◆ **WHAT NEEDS TO BE DONE**
Only the lines from the one containing "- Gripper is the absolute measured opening" to the end of the material belong in your answer. Please copy them word for word.

◆ **DATA SHOWN**
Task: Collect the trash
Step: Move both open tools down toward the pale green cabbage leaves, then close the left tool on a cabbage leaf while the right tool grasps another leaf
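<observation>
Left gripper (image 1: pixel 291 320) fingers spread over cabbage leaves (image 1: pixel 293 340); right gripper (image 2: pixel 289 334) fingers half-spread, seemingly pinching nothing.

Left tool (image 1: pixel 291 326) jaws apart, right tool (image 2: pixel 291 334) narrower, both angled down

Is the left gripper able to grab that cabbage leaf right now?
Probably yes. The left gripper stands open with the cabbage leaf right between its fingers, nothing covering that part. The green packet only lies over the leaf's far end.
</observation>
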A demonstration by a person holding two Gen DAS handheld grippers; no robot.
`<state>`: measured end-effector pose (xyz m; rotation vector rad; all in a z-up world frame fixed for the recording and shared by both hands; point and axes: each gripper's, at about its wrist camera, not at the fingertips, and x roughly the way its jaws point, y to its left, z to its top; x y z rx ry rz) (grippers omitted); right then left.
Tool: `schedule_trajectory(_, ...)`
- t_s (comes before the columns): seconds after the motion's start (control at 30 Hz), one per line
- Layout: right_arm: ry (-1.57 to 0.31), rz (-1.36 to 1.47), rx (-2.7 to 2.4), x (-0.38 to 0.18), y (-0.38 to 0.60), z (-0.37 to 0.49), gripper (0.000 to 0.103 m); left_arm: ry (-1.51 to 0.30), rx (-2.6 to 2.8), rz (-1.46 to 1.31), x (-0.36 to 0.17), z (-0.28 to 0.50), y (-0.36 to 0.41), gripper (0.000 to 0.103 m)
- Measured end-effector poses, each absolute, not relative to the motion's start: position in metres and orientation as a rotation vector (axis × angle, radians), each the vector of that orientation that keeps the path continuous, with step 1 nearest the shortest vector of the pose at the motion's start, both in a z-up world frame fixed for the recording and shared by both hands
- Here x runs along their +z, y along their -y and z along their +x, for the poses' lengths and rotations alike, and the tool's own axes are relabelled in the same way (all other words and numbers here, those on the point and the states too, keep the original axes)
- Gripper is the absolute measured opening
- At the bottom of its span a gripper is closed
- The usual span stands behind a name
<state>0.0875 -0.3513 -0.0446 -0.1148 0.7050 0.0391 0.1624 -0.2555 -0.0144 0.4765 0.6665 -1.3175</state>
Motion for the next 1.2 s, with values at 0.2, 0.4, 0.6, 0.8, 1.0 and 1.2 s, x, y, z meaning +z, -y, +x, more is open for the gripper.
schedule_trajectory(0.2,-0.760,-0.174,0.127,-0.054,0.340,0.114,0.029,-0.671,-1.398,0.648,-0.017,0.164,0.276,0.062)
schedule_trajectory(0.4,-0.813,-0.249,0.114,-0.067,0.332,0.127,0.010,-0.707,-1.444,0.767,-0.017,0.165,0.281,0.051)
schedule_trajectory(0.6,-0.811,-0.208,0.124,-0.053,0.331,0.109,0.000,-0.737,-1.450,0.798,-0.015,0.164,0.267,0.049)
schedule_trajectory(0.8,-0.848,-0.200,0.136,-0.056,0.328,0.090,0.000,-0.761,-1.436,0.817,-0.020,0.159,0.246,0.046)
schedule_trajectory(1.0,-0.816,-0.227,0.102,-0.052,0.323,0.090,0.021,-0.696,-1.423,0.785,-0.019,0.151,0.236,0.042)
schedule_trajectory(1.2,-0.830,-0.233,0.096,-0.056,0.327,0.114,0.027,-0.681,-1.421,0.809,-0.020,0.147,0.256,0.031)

◆ **RESPONSE TO THE TASK**
- Gripper is the absolute measured opening
- At the bottom of its span a gripper is closed
- The usual span stands behind a name
<state>0.0875 -0.3513 -0.0446 -0.1148 0.7050 0.0391 0.1624 -0.2555 -0.0144 0.4765 0.6665 -1.3175</state>
Motion for the next 1.2 s, with values at 0.2, 0.4, 0.6, 0.8, 1.0 and 1.2 s, x, y, z meaning +z, -y, +x, more is open for the gripper.
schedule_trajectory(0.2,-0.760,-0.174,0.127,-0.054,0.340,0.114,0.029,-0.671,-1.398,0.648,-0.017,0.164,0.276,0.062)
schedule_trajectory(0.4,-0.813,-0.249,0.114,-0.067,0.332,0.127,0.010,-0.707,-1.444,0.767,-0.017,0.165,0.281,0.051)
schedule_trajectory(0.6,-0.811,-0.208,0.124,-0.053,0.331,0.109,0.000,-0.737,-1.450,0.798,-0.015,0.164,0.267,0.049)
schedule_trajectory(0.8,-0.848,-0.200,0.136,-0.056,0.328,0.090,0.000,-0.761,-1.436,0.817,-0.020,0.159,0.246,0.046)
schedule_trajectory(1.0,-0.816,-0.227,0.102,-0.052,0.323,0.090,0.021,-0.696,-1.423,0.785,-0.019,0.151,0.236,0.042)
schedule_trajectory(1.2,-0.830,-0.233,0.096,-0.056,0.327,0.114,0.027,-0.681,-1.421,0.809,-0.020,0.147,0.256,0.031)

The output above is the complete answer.